Additionally, we assume that recruitment costs of foreigners include both linear and quadratic components $C_R(R_t)=c_1{R}_t+c_2{R}_t^2$. The linear term in the foreign recruitment cost represents expenditures that are required for hiring each foreign worker, such as application fees. The quadratic term has been widely used in dynamic labor demand literature (Sargent (1978) and Shapiro (1986)). As will become clear from the first order condition of the firm, convex hiring costs, because increasing marginal recruitment costs of foreigners, prevents firms from completely substituting foreigners for domestic workers.²⁴

As in a typical dynamic labor demand problem the solution to the firm’s decision can be characterized by both the first order and envelope conditions with respect to the employment level. The first order condition of the firm’s maximization problem with respect to US employment is represented by the following equation:

$$A_t\gamma {(L_t+\theta F_t)}^{\gamma -1}=w_t$$ (4)

Note that because there is no adjustment costs for US workers, the first order condition with respect to US employment is the same as in a static maximization problem. It is simply characterized by firms equalizing the marginal product of US workers to their wage level.

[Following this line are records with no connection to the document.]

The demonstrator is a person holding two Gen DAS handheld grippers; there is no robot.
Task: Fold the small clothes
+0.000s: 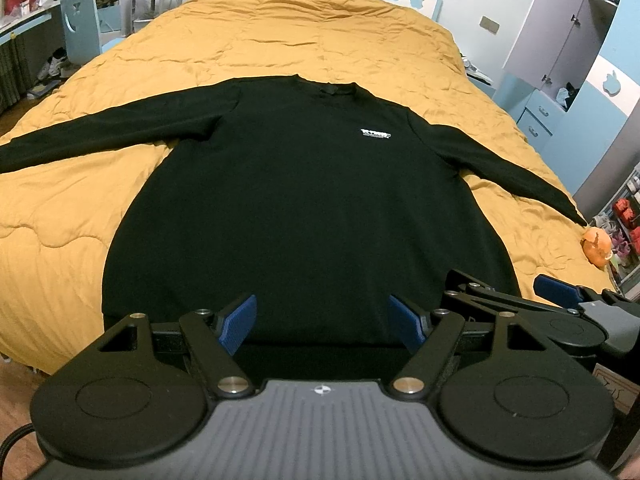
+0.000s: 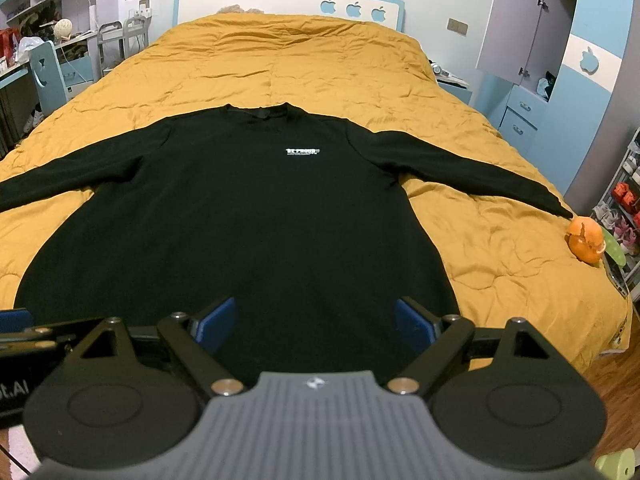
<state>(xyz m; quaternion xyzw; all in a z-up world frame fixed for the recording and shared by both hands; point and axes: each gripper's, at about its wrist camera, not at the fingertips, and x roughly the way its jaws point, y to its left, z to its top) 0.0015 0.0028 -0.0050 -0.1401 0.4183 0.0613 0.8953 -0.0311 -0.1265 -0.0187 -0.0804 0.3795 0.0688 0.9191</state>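
On the quilt a black sweater lies flat and face up, its long axis running from the hem nearest the cameras to the collar pointing at the headboard. Both sleeves stretch out sideways, crossing that axis; the right sleeve ends just beside an orange toy at the bed's edge. A small white logo sits on the chest. At the hem, the left gripper and the right gripper hover side by side, each with its blue pads spread wide apart and holding nothing. Whether the pads touch the cloth cannot be told.
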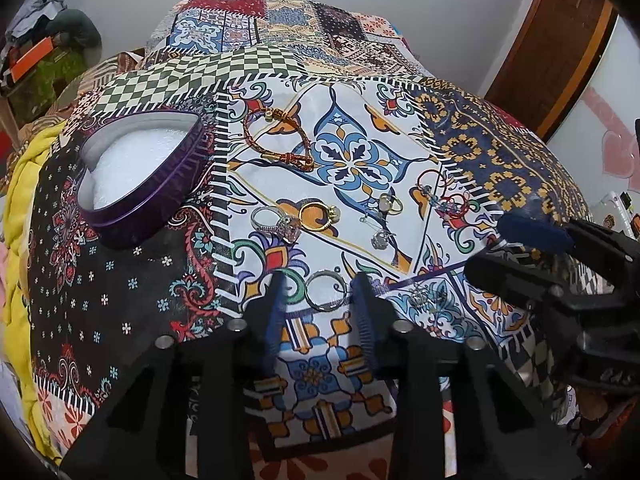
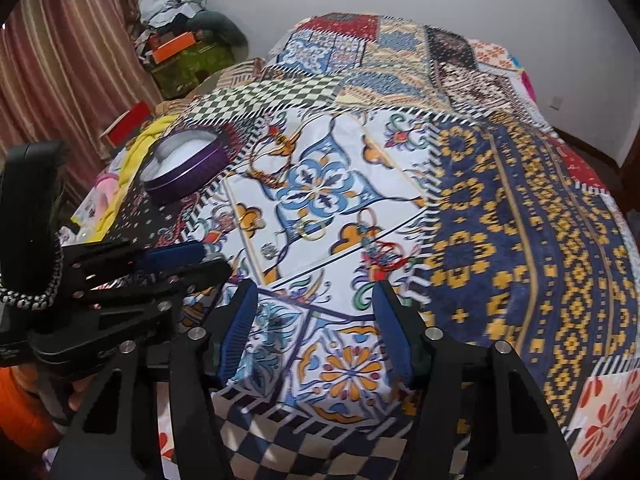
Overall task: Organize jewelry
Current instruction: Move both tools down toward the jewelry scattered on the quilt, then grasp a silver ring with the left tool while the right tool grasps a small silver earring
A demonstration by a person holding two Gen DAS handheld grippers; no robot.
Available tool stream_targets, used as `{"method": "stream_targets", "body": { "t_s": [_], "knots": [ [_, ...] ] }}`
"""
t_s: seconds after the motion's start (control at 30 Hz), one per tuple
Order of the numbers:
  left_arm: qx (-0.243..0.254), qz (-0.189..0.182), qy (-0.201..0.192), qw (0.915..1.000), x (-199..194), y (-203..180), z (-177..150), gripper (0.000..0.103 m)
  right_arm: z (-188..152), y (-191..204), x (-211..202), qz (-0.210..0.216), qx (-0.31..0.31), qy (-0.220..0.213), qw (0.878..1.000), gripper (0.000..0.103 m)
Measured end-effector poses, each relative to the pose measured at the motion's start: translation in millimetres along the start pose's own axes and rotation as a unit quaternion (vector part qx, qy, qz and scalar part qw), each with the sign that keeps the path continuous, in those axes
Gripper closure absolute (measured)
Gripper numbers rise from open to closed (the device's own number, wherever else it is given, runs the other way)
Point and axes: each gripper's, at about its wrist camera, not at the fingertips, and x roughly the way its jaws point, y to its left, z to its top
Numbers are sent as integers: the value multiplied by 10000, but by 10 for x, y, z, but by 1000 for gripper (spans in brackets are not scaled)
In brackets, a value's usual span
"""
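Jewelry lies spread on a patterned quilt (image 1: 480, 140). My left gripper (image 1: 320, 292) is open, and a plain silver ring (image 1: 326, 290) lies on the cloth between its fingertips. Beyond it are a silver ring with a pink stone (image 1: 276, 224), a gold ring (image 1: 316, 216), a small gold ring (image 1: 390, 204), a silver charm (image 1: 380, 238), a red string bracelet (image 1: 444, 196) and a braided red bracelet (image 1: 276, 140). A purple heart-shaped tin (image 1: 140, 176) with white lining stands open at the left. My right gripper (image 2: 314, 300) is open and holds nothing, just short of the red string bracelet (image 2: 376, 248).
A yellow cloth (image 1: 20, 200) hangs off the quilt's left edge. Boxes and clutter (image 2: 180, 52) are piled in the far corner beside a striped curtain (image 2: 60, 60). A wooden door (image 1: 560, 40) stands at the right. A red box (image 2: 128, 124) sits behind the tin (image 2: 184, 168).
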Motion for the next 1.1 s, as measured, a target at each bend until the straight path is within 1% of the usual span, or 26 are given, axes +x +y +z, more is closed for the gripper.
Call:
{"method": "stream_targets", "body": {
  "t_s": [0.07, 0.27, 0.43, 0.47, 0.5, 0.57, 0.6, 0.7, 0.87, 1.1],
  "knots": [
    [10, -1, -12, 10000, 7, 4, -1, 82, -1, 30, 28, 120, 1, 75, 9999, 49],
    [-66, -26, -69, 10000, -65, 48, -49, 82, -15, 159, 125, 263, -163, 256, 9992, 53],
    [-105, 3, -112, 9999, -150, 96, -98, 82, -27, 234, 295, 328, -258, 518, 9978, 70],
    [-101, 12, -120, 9999, -165, 101, -112, 82, -33, 243, 317, 301, -260, 526, 9978, 72],
    [-92, 35, -132, 9999, -184, 106, -123, 82, -40, 255, 326, 248, -284, 513, 9980, 76],
    [-90, 50, -160, 9998, -219, 112, -141, 82, -37, 269, 323, 165, -326, 511, 9980, 90],
    [-95, 48, -185, 9998, -244, 117, -148, 82, -30, 274, 318, 166, -315, 526, 9980, 94],
    [-130, 53, -278, 9995, -328, 132, -157, 82, -16, 267, 276, 172, -281, 515, 9981, 94],
    [-192, 56, -446, 9988, -476, 162, -146, 82, 69, 305, 154, 86, -314, 344, 9989, 94],
    [-95, 179, -779, 9968, -738, 166, -85, 82, 272, 383, -118, 32, -352, -146, 9993, 94]
  ]
}}
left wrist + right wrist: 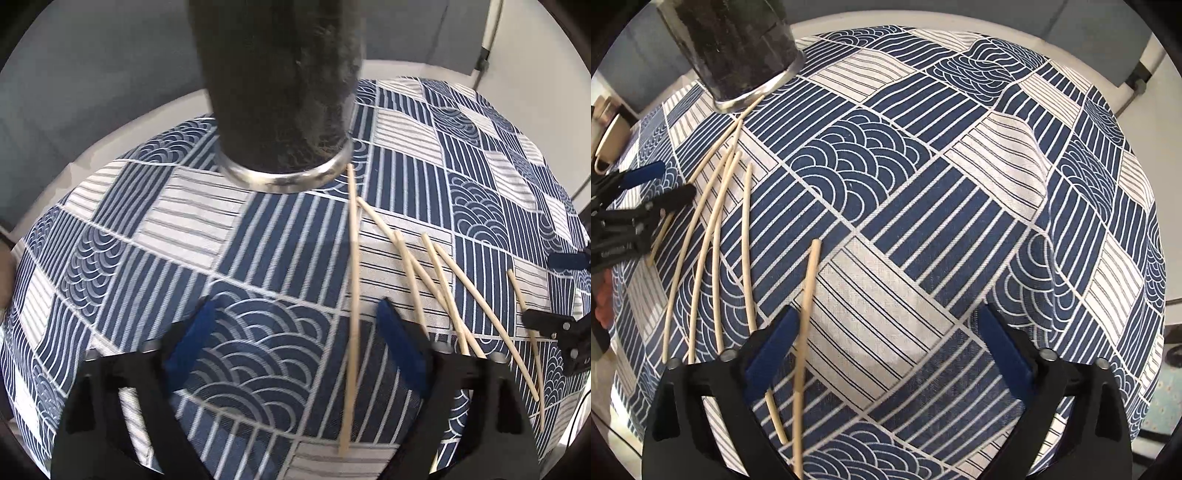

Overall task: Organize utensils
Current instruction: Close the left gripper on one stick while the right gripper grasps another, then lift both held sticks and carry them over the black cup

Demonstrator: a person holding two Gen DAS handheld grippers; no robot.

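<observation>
Several pale wooden chopsticks (413, 280) lie loose on the blue-and-white patterned cloth. A dark mesh holder cup (280, 110) with a metal base ring stands at the far side. My left gripper (295, 343) is open above the cloth; one chopstick (352, 302) lies between its fingers, close to the right pad. In the right wrist view the chopsticks (713, 236) fan out at the left below the cup (738, 48). My right gripper (886, 347) is open; one chopstick (807, 325) runs just inside its left finger. The left gripper (639, 218) shows at the left edge.
The patterned cloth (923, 184) covers the round table, whose white rim (110, 133) shows beyond it. A pale cup (611, 136) sits at the far left edge. The right gripper (565, 332) shows at the right edge of the left wrist view.
</observation>
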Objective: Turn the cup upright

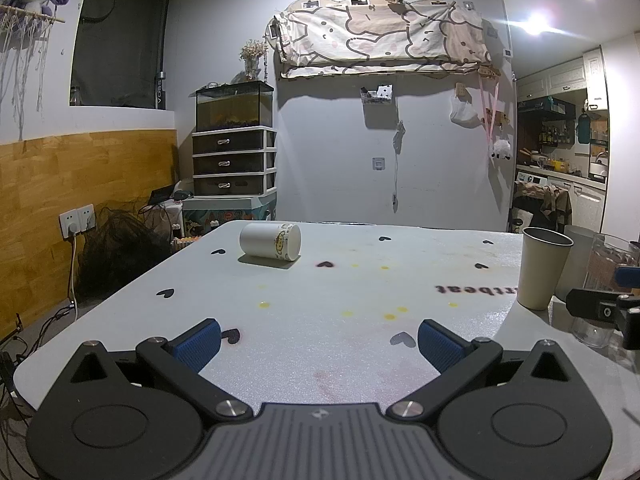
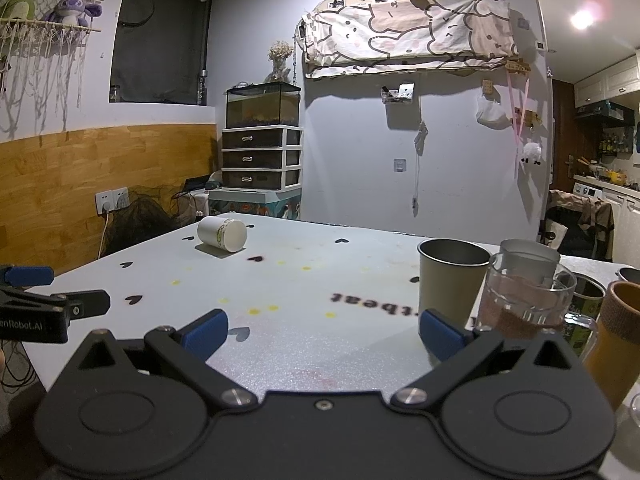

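A white cup (image 1: 270, 241) with a small yellow cartoon print lies on its side at the far left of the white table (image 1: 320, 344). It also shows in the right wrist view (image 2: 221, 233). My left gripper (image 1: 318, 344) is open and empty, low over the table's near edge, well short of the cup. My right gripper (image 2: 323, 334) is open and empty, near the front edge, with the cup far off to its left. The right gripper's side shows in the left wrist view (image 1: 604, 310), and the left gripper's side shows in the right wrist view (image 2: 52, 306).
An upright beige paper cup (image 2: 452, 280) stands at the right, also seen in the left wrist view (image 1: 542, 268). Beside it are a glass mug (image 2: 528, 300), a grey cup (image 2: 528, 254), a brown-banded cup (image 2: 616, 332) and a dark tin (image 2: 584, 304). Yellow stains dot the table.
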The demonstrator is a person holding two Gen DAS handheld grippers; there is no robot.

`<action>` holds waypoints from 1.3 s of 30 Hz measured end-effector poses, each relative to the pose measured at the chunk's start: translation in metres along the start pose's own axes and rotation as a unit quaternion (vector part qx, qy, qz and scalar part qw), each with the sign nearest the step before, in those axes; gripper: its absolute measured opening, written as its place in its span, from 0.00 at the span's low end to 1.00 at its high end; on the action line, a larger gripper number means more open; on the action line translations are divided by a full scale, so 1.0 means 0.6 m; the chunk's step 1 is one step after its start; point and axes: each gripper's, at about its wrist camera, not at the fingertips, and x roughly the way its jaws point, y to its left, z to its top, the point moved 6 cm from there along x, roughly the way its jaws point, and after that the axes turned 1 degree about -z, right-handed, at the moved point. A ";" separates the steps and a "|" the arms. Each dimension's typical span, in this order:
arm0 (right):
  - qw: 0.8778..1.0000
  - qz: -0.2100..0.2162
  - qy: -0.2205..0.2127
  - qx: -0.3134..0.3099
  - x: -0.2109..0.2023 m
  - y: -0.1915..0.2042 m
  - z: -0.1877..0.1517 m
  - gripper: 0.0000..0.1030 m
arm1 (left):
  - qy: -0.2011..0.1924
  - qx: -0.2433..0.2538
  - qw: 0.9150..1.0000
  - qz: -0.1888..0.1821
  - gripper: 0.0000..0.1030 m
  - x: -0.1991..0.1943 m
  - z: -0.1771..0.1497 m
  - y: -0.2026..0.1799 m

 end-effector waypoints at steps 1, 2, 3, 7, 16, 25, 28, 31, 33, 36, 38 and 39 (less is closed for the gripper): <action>1.000 0.000 0.000 0.000 0.000 0.000 0.000 1.00 | 0.000 0.000 1.000 0.000 1.00 0.000 0.000 0.000; 1.000 0.000 0.000 0.000 0.000 0.000 0.001 1.00 | 0.000 0.000 1.000 0.000 1.00 0.000 0.000 -0.001; 1.000 0.000 0.000 0.000 0.000 -0.001 0.001 1.00 | 0.000 0.000 1.000 0.000 1.00 0.001 -0.001 -0.001; 1.000 0.000 0.000 0.000 0.000 -0.002 0.001 1.00 | 0.000 0.000 1.000 0.000 1.00 0.000 0.000 0.000; 1.000 0.000 -0.001 0.000 -0.001 -0.003 0.001 1.00 | 0.001 0.000 1.000 0.000 1.00 0.000 0.000 0.000; 1.000 0.000 -0.002 0.000 -0.003 -0.005 0.002 1.00 | 0.000 0.000 1.000 -0.001 1.00 0.001 -0.002 -0.008; 1.000 0.000 -0.002 0.000 -0.003 -0.004 0.001 1.00 | 0.001 -0.001 1.000 0.000 1.00 0.001 0.000 0.000; 1.000 0.000 -0.003 -0.001 -0.004 -0.004 0.002 1.00 | 0.000 -0.001 1.000 0.000 1.00 0.001 0.000 -0.001; 1.000 0.000 -0.003 0.000 -0.003 -0.004 0.000 1.00 | 0.000 -0.001 1.000 0.000 1.00 0.002 -0.001 -0.003; 1.000 0.000 -0.003 -0.001 -0.005 -0.004 0.002 1.00 | 0.001 0.000 1.000 -0.002 1.00 0.004 -0.004 0.001; 1.000 -0.001 -0.003 0.000 -0.004 -0.003 0.000 1.00 | -0.001 0.000 1.000 -0.003 1.00 0.005 -0.005 -0.002; 1.000 0.000 -0.003 0.000 -0.004 -0.003 0.000 1.00 | -0.002 0.000 1.000 -0.004 1.00 0.006 -0.005 -0.002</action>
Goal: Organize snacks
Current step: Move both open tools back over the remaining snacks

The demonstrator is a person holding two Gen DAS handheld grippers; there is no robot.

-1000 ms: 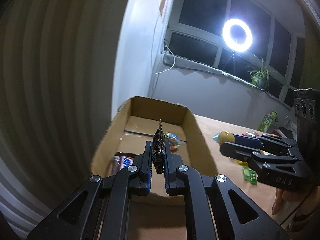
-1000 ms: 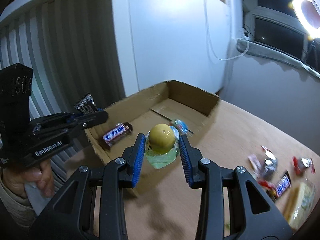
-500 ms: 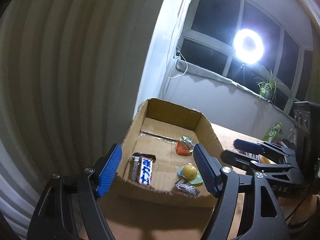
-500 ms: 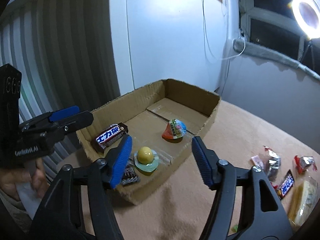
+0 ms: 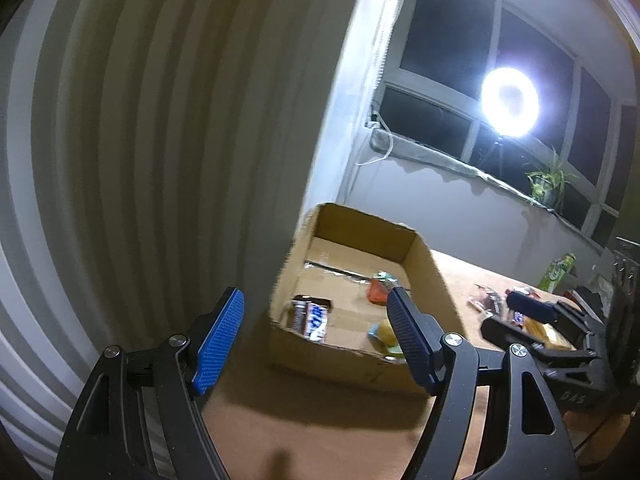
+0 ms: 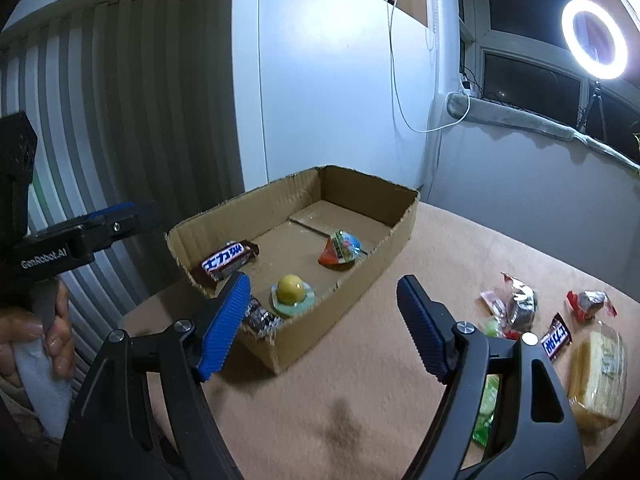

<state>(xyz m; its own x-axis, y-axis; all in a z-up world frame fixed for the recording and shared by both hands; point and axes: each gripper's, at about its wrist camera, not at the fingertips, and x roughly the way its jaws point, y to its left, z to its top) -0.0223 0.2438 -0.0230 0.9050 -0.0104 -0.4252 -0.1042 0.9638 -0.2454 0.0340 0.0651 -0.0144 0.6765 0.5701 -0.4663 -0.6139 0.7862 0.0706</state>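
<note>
Nearest in the right wrist view, the right gripper [image 6: 322,320] has its jaws spread wide and holds nothing; it hangs over the tan table [image 6: 360,400], just in front of the near corner of the cardboard box [image 6: 352,280]. The left gripper [image 5: 312,340] also has its jaws wide apart and empty, and it hovers before the short end of the box [image 5: 332,356]. From the right wrist view it is seen at the left edge, held by a hand [image 6: 48,332].

Inside the box, at the near end, lies a small dark foil-wrapped snack [image 6: 260,316], partly hidden behind the blue finger pad. Just beside it sits a yellow jelly cup [image 6: 292,290]. A Snickers bar [image 6: 226,260] leans against the left wall of the box. Further in, near the right wall, lies a red and blue wrapped snack [image 6: 340,248]; its print is too small to read.

On the table, right of the box and well apart from it, are two foil-wrapped candies [image 6: 516,300] [image 6: 592,302], a mini Snickers [image 6: 556,336], a packaged pale cake, probably bread [image 6: 598,372], and a green packet [image 6: 486,412] behind the gripper frame.

Far behind, a ring light [image 6: 594,42] shines before the dark window [image 6: 532,80].
</note>
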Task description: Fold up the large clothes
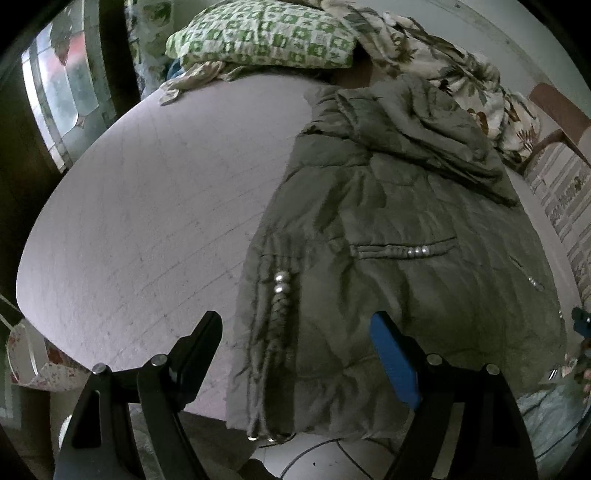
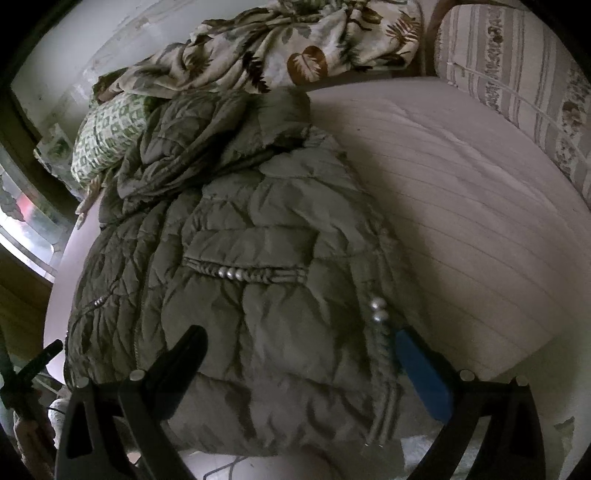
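Fingers point(image 1: 207, 332) spread over jacket point(image 1: 388, 258); striped cushion point(image 2: 517, 74) shows right only.

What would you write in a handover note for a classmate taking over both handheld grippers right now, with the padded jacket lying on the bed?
Left gripper: open, holding nothing, poised over the near hem at the jacket's left edge.
Right gripper: open, holding nothing, poised over the near hem at the jacket's right edge.
Olive-green quilted padded jacket: lies lengthwise on the pale striped mattress, hem overhanging the near edge, hood end bunched at the far end by the green-and-white patterned pillow and leaf-print blanket.
Done: the jacket looks narrowed, possibly sides folded in; cannot confirm.
Left: probably grasp the hem corners and fold toward the hood end.
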`<state>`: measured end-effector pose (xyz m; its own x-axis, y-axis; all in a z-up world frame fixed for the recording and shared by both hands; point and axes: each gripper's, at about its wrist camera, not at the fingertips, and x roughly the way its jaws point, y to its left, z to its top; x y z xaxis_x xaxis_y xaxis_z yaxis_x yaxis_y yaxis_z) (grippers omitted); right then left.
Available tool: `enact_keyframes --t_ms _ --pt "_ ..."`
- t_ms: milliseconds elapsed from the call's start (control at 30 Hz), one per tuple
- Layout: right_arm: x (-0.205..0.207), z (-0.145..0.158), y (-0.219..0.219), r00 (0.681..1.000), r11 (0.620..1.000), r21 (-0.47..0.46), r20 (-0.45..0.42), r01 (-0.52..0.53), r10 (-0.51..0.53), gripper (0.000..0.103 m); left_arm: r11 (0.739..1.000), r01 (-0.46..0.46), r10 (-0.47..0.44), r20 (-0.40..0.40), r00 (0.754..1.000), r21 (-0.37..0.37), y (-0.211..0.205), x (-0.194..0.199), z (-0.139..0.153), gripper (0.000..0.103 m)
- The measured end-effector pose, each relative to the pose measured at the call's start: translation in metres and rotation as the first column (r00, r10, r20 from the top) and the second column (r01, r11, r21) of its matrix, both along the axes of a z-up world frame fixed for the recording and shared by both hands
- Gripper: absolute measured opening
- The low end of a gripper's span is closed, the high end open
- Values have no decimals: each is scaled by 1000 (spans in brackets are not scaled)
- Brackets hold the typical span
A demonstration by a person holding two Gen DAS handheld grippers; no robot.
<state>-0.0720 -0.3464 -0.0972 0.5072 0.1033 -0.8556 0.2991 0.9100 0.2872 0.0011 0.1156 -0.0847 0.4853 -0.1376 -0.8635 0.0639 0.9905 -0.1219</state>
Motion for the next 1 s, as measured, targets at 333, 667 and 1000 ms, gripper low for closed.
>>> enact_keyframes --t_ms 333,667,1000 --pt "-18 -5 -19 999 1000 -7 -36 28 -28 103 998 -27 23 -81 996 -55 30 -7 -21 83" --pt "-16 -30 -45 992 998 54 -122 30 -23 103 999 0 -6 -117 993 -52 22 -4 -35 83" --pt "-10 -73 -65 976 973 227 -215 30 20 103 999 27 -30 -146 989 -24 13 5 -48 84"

In addition to choosing US worker employment, the firm also decides the number of foreign workers recruited at each period. The first order condition of the firm’s problem with respect to R_t is given by:

$$\theta A_t\gamma {(L_t+\theta F_t)}^{\gamma -1}-w_t-c_1-2c_2{R}_t+{\sum }_{j=1}^5{\beta }^j{\mathbb{E}}_{\mathrm{t}}[\frac{\partial {\pi }_{t+j}}{\partial R_t}]=0$$

where $\frac{\partial {\pi }_{t+j}}{\partial R_t}$ is defined as how profits in t+j are affected by changes in the recruitment in t. Finally, we use envelope condition to derive the shadow price of past foreign recruitment on current profits, such that:

$$\frac{\partial {\pi }_t}{\partial R_{t-j}}=\theta A_t\gamma {(L_t+\theta F_t)}^{\gamma -1}-w_t\text{for}j=1,\dots ,5$$

Rearranging the first order and envelope conditions of foreigner recruitment leads us to the useful alternative representation to the demand for foreign workers:

$${\sum }_{j=o}^5{\beta }^j{\mathbb{E}}_{\mathrm{t}}[\theta A_{t+j}\gamma {(L_{t+j}+\theta F_{t+j})}^{\gamma -1}-w_{t+j}]=c_1+2c_2{R}_t$$ (5)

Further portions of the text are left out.